Supreme Court, Erie Equity Term
Jul 1, 1918
104 Misc. 254 (N.Y. Sup. Ct. 1918)

Opinion

July, 1918.

Emery Paul, for plaintiff.

George H. Frost, for defendant.


Kellner, Kener, Bricka and Breitweiser were stockholders in the Buffalo Co-operative Stove Company. For the purpose of increasing their several holdings of the capital stock of the corporation and controlling its affairs, it was orally agreed between them on January 1, 1910, that their several purchases of the shares of stock from other stockholders should be divided among themselves, the division to be made so as to keep their holdings substantially equal, each to pay for the stock received by him on the division; the stock when bought to be divided among the four; if there were only three, it was to be divided among the three; if there were only two, it was to be divided between the two, and, if there was only one left, it was to go to that one.
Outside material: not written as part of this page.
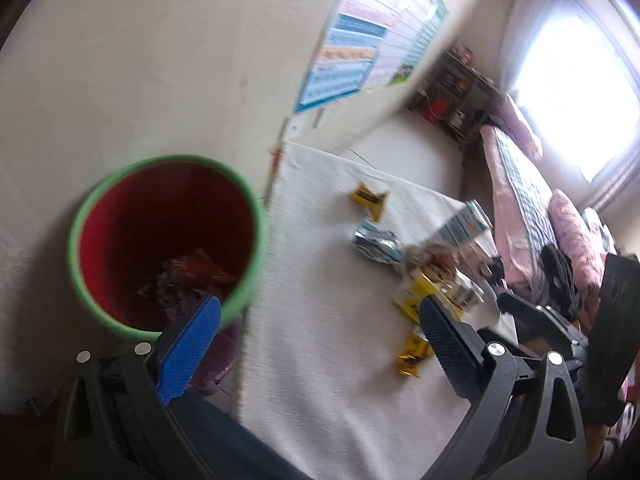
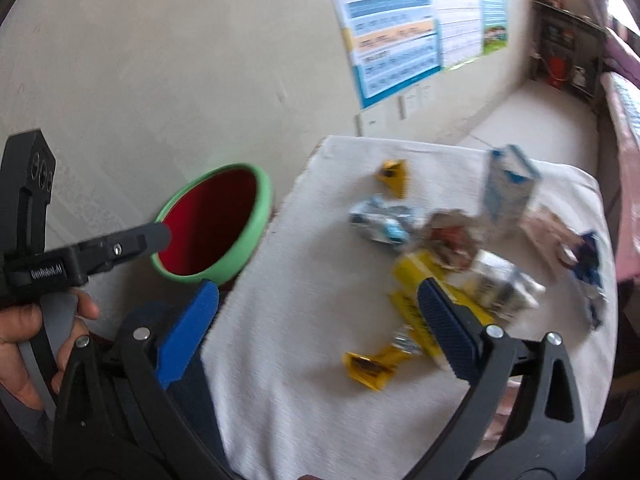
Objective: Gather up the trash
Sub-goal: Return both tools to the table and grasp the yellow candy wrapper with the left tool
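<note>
While both views are blurred, you can read them as follows.

Left wrist view, left gripper [image 1: 320, 312]: your fingers are spread wide and hold nothing.
Left wrist view, bin [image 1: 256, 216]: the red bin with a green rim stands on the floor just beside the table edge; some wrappers lie already at its bottom.
Left wrist view, trash: the pieces lie on the white cloth [image 1: 320, 380], well apart from the bin; the yellow wrapper [image 1: 414, 354] is nearest to you.

Right wrist view, right gripper [image 2: 318, 300]: the fingers are released too, with nothing between them.
Right wrist view, yellow candy wrapper [image 2: 370, 364]: it lies alone near the front of the cloth. I judge it very light, thin and crinkly; take it at the twisted middle, and press down a little so it does not slide.
Right wrist view, silver wrapper [image 2: 380, 222]: crumpled foil, probably soft; pinch a raised fold.
Right wrist view, milk carton [image 2: 508, 188]: it stands upright at the far side. It looks stiff but perhaps empty, so it may tip over; hold it across the flat sides.
</note>
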A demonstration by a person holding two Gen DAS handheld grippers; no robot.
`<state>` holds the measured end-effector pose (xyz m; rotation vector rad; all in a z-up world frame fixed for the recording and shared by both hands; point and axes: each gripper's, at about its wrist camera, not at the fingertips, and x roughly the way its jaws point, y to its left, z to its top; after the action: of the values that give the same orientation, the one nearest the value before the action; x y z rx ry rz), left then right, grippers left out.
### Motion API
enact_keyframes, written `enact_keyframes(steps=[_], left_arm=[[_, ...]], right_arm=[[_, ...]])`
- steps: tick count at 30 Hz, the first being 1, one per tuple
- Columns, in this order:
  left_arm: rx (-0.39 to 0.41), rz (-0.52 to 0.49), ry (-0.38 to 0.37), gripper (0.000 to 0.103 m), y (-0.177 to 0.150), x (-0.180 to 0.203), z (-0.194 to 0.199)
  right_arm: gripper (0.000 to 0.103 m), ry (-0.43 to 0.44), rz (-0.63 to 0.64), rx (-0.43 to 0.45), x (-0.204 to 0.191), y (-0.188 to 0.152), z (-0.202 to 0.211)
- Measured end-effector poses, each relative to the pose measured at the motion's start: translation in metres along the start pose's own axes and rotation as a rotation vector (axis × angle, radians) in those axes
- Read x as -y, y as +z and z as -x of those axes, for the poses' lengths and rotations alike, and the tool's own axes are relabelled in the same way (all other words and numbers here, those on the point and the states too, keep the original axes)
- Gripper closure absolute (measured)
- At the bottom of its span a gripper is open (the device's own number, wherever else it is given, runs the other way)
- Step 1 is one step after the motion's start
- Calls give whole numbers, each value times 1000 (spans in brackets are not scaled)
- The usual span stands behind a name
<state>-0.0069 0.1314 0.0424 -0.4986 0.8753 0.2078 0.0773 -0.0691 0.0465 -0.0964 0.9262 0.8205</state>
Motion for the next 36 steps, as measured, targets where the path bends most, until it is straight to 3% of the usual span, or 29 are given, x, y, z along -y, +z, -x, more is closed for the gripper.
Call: enact_keyframes(steps=[8, 14, 17, 24, 33, 36], left_arm=[[-57, -69, -42, 8, -18, 55, -31], [-135, -135, -60, 8, -37, 92, -62], [-166, -175, -64, 8, -44, 104, -74], [-274, -294, -27, 8, -69, 122, -114], [-280, -357, -37, 9, -78, 132, -138], [-293, -364, -30, 22, -81, 129, -146]], right_arm=[[5, -115, -88, 31, 80, -30, 41], [5, -195, -162, -31, 131, -71, 51], [5, -196, -208, -75, 146, -85, 44], [5, -221, -209, -176, 149, -103, 17], [5, -264, -169, -234, 143, -107, -15], [7, -279, -178, -245, 148, -110, -20]])
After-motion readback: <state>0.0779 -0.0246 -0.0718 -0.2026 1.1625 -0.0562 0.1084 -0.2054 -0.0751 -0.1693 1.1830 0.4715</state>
In 1914 plaintiff bought two shares of stock from one Poe, paid the purchase price himself, caused the certificates thereof to be transferred, one to Bricka and one to Breitweiser, each of whom reimbursed plaintiff for the moneys he had paid Poe for one share of stock. In 1916 the defendant Kener purchased of Bricka thirty-one shares of stock in the corporation, surrendered the certificates therefor and caused new certificates to be issued in his name, and he asserts that he is the owner of the same, free of all claims of the plaintiff. Plaintiff brings this action to compel the defendant to transfer one-third of such Bricka stock to him upon being paid one-third the sum paid Bricka by the defendant.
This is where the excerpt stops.